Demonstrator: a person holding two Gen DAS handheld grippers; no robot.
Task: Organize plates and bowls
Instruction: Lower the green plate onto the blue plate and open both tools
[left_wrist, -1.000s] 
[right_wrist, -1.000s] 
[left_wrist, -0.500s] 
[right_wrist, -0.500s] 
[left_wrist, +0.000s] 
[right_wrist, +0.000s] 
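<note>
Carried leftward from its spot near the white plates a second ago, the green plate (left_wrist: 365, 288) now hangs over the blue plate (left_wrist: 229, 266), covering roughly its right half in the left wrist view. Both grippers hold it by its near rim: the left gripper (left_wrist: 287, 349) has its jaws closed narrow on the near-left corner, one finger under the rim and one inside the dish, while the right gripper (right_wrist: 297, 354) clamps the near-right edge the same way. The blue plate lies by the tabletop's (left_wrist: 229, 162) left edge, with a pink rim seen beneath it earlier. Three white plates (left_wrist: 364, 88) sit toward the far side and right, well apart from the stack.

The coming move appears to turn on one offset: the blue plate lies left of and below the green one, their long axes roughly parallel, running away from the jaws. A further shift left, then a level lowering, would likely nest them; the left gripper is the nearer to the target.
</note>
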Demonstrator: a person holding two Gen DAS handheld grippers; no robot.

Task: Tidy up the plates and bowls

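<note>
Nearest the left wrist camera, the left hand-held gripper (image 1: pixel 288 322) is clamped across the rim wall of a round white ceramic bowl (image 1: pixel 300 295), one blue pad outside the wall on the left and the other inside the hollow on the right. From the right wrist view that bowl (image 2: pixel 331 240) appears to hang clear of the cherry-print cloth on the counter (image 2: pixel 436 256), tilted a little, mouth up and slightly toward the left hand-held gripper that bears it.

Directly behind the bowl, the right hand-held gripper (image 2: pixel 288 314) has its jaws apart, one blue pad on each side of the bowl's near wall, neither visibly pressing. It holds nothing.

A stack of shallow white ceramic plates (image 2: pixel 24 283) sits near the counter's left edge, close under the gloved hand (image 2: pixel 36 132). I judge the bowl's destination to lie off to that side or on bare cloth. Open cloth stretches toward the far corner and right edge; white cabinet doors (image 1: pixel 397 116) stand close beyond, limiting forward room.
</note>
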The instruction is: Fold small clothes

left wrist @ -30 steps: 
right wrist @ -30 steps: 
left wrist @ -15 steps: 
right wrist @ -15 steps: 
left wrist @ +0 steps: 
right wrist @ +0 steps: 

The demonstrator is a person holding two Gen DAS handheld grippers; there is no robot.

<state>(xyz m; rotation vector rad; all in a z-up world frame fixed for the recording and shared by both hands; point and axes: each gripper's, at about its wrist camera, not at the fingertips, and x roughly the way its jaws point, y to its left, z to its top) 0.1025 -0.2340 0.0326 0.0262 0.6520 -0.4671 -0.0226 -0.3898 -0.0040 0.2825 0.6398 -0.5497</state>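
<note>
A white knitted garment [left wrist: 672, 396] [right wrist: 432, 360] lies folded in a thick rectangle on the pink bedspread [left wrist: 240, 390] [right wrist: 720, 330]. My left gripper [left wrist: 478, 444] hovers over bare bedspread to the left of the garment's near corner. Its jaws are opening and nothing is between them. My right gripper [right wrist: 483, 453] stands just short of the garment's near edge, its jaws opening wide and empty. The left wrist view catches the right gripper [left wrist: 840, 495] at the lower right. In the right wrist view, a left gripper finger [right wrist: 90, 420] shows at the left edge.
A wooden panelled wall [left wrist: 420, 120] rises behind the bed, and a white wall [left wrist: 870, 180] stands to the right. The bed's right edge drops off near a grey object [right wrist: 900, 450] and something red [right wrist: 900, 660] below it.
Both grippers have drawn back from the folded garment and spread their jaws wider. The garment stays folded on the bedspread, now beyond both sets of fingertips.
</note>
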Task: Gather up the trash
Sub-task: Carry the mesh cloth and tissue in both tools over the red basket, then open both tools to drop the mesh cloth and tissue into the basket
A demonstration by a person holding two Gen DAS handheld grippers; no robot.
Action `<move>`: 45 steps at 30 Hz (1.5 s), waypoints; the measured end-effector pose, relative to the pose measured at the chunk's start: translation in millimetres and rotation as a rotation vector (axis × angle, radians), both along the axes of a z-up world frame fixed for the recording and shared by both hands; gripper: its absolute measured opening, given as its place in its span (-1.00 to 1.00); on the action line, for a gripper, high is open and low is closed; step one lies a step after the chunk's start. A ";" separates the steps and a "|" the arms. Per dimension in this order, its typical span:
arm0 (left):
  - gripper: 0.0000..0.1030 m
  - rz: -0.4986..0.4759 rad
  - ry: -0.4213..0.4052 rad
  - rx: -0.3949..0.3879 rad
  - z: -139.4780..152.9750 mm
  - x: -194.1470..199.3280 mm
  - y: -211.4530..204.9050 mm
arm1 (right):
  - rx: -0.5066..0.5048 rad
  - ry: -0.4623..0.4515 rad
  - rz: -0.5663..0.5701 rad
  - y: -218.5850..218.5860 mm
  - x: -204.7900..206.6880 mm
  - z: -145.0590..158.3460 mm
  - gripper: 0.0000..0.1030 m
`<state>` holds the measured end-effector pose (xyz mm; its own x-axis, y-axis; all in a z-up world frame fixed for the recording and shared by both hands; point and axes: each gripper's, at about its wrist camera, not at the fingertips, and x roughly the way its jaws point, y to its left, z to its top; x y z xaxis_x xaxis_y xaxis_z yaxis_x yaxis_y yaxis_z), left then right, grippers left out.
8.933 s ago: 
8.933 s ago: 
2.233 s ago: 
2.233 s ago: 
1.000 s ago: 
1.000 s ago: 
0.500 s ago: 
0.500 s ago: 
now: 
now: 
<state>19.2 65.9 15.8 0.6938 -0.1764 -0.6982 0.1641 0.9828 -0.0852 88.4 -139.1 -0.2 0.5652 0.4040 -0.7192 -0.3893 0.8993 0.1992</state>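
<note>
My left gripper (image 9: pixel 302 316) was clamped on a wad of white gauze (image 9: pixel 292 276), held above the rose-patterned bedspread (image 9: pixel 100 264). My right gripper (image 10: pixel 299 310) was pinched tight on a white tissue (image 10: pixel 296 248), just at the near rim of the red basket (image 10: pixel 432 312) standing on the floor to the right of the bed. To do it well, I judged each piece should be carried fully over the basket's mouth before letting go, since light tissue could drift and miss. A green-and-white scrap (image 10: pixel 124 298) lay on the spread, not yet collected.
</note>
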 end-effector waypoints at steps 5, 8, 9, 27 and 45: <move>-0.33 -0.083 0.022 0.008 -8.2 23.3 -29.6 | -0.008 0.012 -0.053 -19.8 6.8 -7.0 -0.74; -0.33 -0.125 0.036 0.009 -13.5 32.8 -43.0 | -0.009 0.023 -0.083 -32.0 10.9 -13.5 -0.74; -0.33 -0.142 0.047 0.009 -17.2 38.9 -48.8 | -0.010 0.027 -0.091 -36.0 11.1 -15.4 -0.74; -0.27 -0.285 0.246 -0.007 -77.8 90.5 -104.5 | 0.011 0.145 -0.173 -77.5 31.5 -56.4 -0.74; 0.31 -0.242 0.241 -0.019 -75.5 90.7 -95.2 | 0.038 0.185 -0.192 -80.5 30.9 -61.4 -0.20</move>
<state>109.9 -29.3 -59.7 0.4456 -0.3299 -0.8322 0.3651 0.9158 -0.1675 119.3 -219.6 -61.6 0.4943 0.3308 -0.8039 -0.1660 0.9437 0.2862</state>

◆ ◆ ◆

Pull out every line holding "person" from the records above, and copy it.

Demonstrator: a person holding two Gen DAS handheld grippers; no robot.
Demonstrator: a person holding two Gen DAS handheld grippers; no robot.
The demonstrator is a person holding two Gen DAS handheld grippers; there is no robot.
A demonstration by a person holding two Gen DAS handheld grippers; no robot.

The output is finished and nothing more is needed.